Los animales, y por tanto la gata de mi hermano, tienen conciencia. Les une, como a nosotros, al universo infinito. Son energía y al mismo tiempo una extensión concreta de partículas. La gata de mi hermano se encuentra en sus últimas horas. La fallan los riñones a sus catorce años; ha perdido peso y su cuerpo de poco más de dos kilos se tambalea como en ondas. Pero, ¿Qué hay de su energía, esa que no acaba, no muere, sino que se transforma, a diferencia de sus partículas? En efecto, y por efecto, me estoy leyendo el asombroso libro del cirujano Manuel Sans Segarra, La Supraconciencia existe, Planeta, 2024. Recuerdo que el poeta Gary Snyder remilgó de la fe protestante cuando un cura le dijo que los animales, pues al carecer de alma, no podían ir al cielo. La física y la mecánica cuánticas nos dicen que tal vez sí puedan.
Nos fijamos o empleamos un tiempo valioso de nuestra existencia en la definición de los principios. Qué poco al fin de nuestra existencia. Durante la pandemia tuve una epifanía crepitosa. Muy cerca, cerquísima de nosotros, viven animales que a nada que dejemos de expandirnos borran las fronteras que hemos impuesto entre ellos, que están antes, y nosotros, que queremos estar para siempre: son nuestros vecinos viviendo en un hogar a oscuras en el extrarradio de la naturaleza.
El estoicismo de Tábata, la gata de mi hermano, me ha sumergido, no en la epifanía durante la pandemia, sino en la reflexión acerca del fin de un ser viviente. Pensamos en animales que, como dice Trump, comemos sin la menor reserva, y que forman luego o casi siempre parte de nuestra dieta e incluso nuestro metabolismo.
Si están suscritos como yo a la revista 5W, en su último especial Comida hay un reportaje sobre las granjas de cerdos en el Reino Unido y España que zarandea el ánimo existencial.

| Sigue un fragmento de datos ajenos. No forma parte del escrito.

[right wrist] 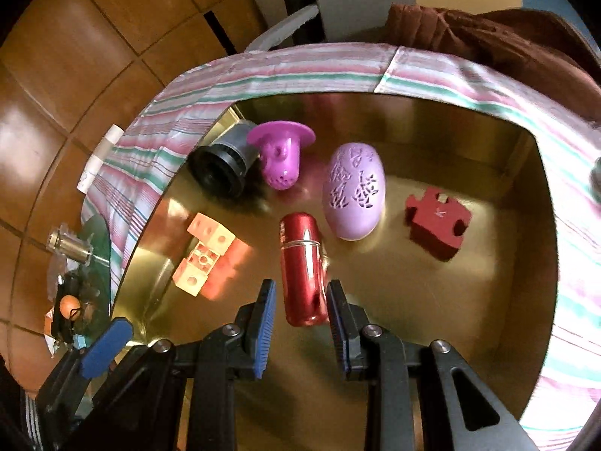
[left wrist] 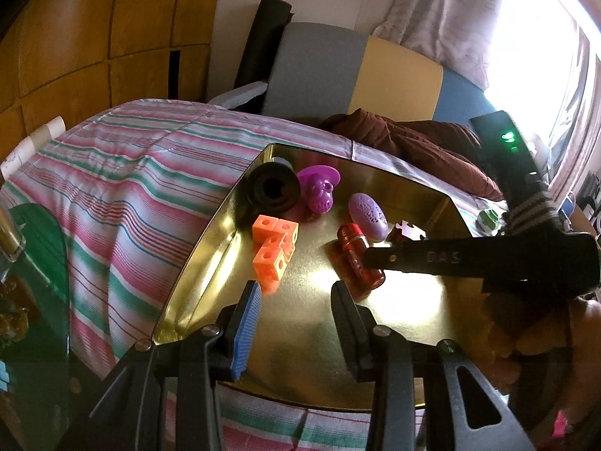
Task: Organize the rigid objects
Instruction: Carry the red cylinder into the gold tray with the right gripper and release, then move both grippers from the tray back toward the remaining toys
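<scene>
Now right tongs [right wrist: 300,302] straddle the red capsule [right wrist: 302,267] in the tray [right wrist: 526,225], slightly apart, not clamping; left tongs [left wrist: 296,297] apart, empty. Capsule may roll away.

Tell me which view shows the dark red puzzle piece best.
The right wrist view: the puzzle piece lies fully visible on the gold tray, right of the lilac egg. In the left wrist view only a sliver shows behind the right gripper.

Place: a home, likely a bedroom or living room.
Upper right: curtain [left wrist: 443,11] at a bright window.
Centre: striped cloth [left wrist: 124,173], brown garment [left wrist: 405,139].
Left: tiled floor [right wrist: 56,86].
</scene>
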Tool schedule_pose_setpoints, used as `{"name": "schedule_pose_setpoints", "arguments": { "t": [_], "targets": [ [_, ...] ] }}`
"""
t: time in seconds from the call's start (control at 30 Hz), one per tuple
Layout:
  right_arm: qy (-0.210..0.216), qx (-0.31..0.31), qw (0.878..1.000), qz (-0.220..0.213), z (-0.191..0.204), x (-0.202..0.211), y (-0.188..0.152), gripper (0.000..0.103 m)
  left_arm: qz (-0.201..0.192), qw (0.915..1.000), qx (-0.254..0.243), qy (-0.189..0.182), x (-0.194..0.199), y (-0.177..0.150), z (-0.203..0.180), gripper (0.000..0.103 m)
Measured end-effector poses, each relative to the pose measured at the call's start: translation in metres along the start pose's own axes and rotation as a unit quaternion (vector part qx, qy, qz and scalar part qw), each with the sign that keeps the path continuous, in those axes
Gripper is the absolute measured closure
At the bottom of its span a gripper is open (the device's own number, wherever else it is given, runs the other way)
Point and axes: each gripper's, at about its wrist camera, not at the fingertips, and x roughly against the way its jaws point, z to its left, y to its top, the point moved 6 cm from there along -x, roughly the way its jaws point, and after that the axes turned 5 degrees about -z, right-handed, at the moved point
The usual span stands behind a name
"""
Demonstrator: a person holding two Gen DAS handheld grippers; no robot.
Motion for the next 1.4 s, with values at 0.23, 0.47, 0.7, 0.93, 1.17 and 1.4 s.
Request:
{"name": "schedule_pose_setpoints", "arguments": {
  "t": [0.23, 0.47, 0.7, 0.93, 1.17, 1.4],
  "targets": [
    [-0.016, 0.037, 0.999, -0.030, -0.005, 0.034, -0.002, 0.073, -0.001, 1.0000, -0.004, 0.001, 0.000, 0.000, -0.002, 0.064],
    [-0.015, 0.033, 0.999, -0.041, -0.015, 0.055, -0.012, 0.073, 0.002, 0.9998, -0.019, 0.001, 0.001, -0.002, -0.009, 0.064],
    [-0.020, 0.039, 0.998, -0.054, -0.027, 0.079, -0.025, 0.073, 0.000, 0.9993, -0.037, 0.000, 0.004, -0.005, -0.019, 0.064],
    [-0.034, 0.018, 0.996, -0.080, -0.056, 0.109, -0.029, 0.067, 0.001, 0.9985, -0.055, -0.008, 0.007, -0.009, -0.031, 0.064],
    [-0.077, -0.006, 0.994, -0.071, -0.107, 0.120, -0.048, 0.066, -0.010, 0.9955, -0.081, -0.049, 0.018, -0.012, -0.056, 0.064],
    [-0.146, -0.049, 0.988, -0.025, -0.193, 0.126, -0.074, 0.066, -0.004, 0.9873, -0.125, -0.098, 0.027, -0.025, -0.100, 0.064]
  ]
}}
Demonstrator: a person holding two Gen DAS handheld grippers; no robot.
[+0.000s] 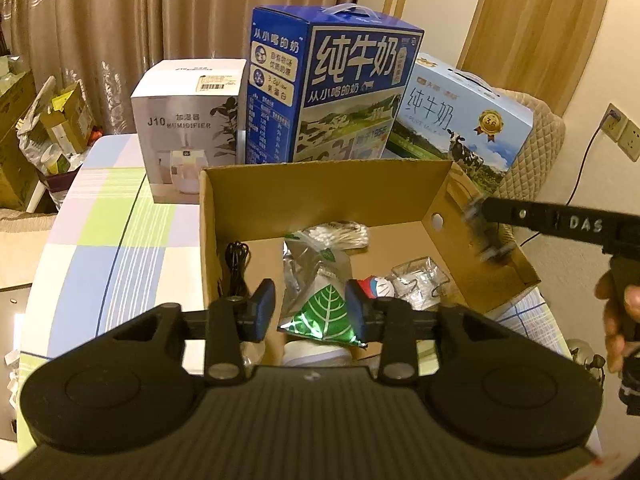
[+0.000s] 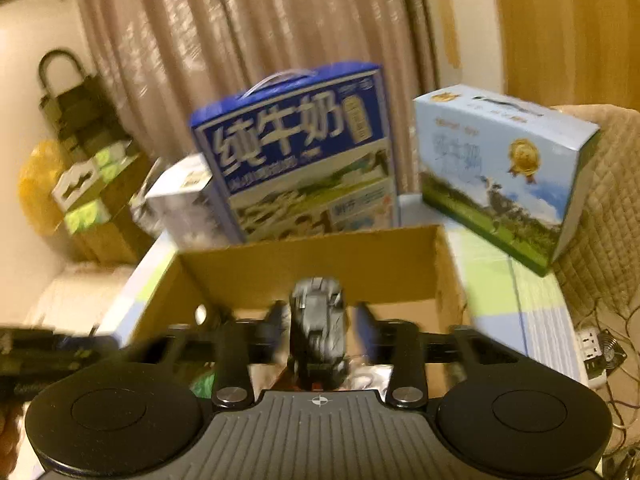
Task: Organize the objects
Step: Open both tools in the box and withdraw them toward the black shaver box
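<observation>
An open cardboard box [image 1: 320, 196] [image 2: 312, 268] stands on the checked tablecloth. My left gripper [image 1: 310, 304] hovers over its near end, open. A green leaf-print foil packet [image 1: 324, 316] lies between and below its fingers, with a gap at the left pad. My right gripper [image 1: 486, 210] [image 2: 320, 320] comes in over the box's right wall, held by a hand [image 1: 618, 320]. It is open, and a blurred grey toy car [image 2: 318, 324] [image 1: 488, 246] sits loose between its fingers. In the box lie a bag of cotton swabs [image 1: 340, 234], a black cable [image 1: 238, 268] and clear plastic packaging [image 1: 420, 280].
Behind the box stand a white humidifier carton [image 1: 188, 132], a tall dark blue milk case [image 1: 332, 92] [image 2: 304, 152] and a light blue milk case [image 1: 460, 120] [image 2: 500, 168]. Cluttered cartons [image 1: 40, 128] sit past the table's left edge. A wall socket [image 1: 618, 130] and a power strip [image 2: 592, 354] are at the right.
</observation>
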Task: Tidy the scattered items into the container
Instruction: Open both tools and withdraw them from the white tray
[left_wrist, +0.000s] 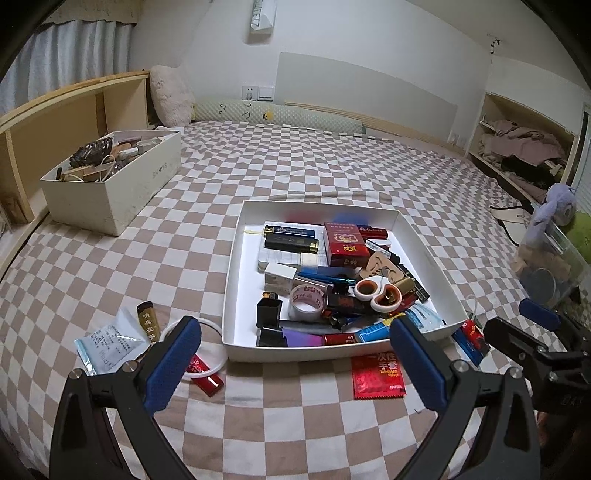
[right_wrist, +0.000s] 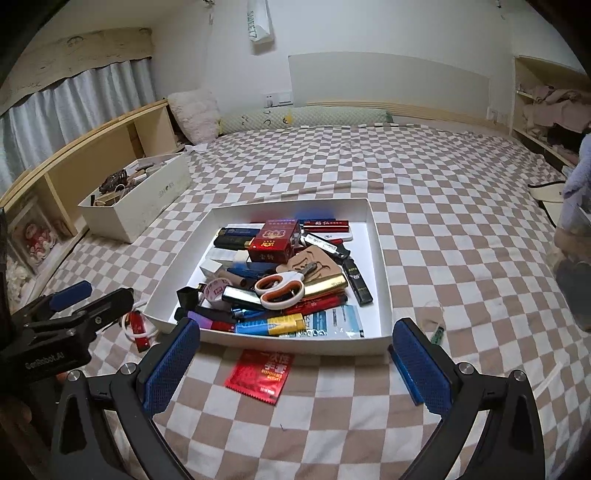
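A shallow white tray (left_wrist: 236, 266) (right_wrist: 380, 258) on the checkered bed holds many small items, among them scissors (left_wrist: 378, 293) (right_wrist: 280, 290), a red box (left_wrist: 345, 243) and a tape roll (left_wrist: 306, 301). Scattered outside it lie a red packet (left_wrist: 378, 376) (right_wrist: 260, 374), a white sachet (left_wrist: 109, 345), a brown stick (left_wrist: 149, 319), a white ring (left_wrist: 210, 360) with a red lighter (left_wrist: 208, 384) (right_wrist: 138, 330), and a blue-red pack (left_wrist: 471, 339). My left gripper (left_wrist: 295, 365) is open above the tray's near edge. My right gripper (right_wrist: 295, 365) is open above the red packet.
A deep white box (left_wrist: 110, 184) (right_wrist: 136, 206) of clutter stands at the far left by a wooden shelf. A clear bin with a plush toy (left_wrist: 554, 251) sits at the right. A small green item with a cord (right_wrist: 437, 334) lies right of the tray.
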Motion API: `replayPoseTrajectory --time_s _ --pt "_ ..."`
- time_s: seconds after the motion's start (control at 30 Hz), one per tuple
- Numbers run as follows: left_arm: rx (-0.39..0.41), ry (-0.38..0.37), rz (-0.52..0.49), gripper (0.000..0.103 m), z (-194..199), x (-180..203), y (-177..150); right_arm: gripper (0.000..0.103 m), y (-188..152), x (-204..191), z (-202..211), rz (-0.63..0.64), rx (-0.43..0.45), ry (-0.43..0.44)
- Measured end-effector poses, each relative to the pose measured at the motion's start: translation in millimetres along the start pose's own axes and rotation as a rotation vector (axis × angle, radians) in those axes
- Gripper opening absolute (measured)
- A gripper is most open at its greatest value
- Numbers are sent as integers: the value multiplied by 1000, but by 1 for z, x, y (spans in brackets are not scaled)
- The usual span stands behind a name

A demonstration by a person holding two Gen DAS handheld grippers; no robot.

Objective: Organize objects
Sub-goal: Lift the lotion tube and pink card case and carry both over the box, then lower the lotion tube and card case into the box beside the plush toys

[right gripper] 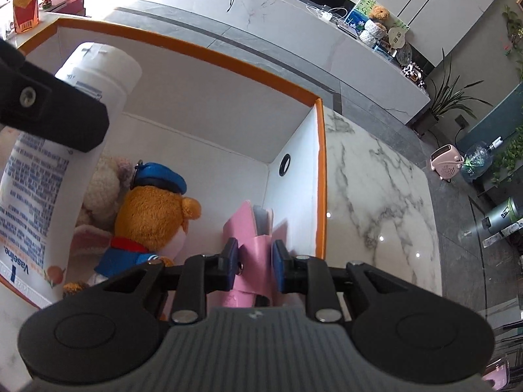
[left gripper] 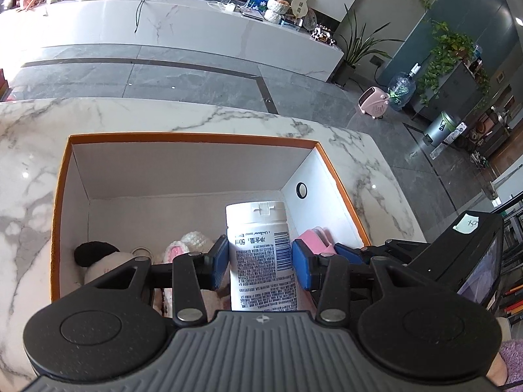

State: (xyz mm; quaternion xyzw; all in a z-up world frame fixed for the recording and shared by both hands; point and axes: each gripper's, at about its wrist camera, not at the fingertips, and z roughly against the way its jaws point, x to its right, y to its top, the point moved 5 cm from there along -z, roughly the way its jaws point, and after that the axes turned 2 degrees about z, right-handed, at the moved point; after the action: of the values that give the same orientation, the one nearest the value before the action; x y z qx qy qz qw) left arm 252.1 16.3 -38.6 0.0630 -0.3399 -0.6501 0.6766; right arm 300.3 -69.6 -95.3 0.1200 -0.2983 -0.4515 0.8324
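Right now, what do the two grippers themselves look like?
Both match: the left gripper and right gripper have blue pads on black jointed links with silver rivets, two round black discs, and a ribbed grey centre plate. The right gripper's body carries a small white sticker with handwriting. A fuzzy lilac sleeve shows at the edge.

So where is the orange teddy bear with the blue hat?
The orange plush teddy bear in a blue hat lies inside the orange-rimmed white cardboard box, left of the pink case in the right-wrist view, beside a cream plush toy.
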Motion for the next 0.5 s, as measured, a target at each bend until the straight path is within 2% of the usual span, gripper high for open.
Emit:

Pensarán que sobre mí se vierte una desbordada influencia oriental y presocrática a raíz de Chantal Maillard, por ejemplo, o Juan Arnau y su meditativo La Mente del mundo, publicado por Galaxia Gutenberg. Tienen toda la razón. Si somos energía, somos parte del universo. Y a él vuelve nuestra energía, que el cirujano Manuel Sans Segarra asegura que es consciente. Igual que la de Tábata, o la de las mascotas que se les han muerto o vayan a morir a todos ustedes. Igual que sus familiares fallecidos, ahora que tanto se habla de las personas mayores abandonadas en residencias durante la pandemia. ¿Se les trató como a los cerdos en las granjas del Reino Unido y España de los que comemos salchichas o hamburguesas a diario?
Junto a la cuna de Tábata, un disco inteligente limpiapolvo enciende su alarma. Ha detectado las partículas que se suspenden de ella en el éter. Es una premonición de la tesis de Sans Segarra, solo que a la inversa. Me he llevado, o ella conmigo, fatal con Tábata. Creo que vislumbró desde el primer momento mi aura de petulante y hostil al cariño. Justo lo que era ella. Nuestros caracteres, anárquicos y misántropos, eran propensos a la asociación. Pero esa era solo la teoría, con imposible correlación empírica. Vuelvo al cirujano Sans Segarra, del que hablaré de su libro en otra parte. Las partículas de Tábata han dejado de mantenerse hacia las 15:20 del 19 de marzo. Su energía vuelve a donde vino. Como la nuestra. Física cuántica.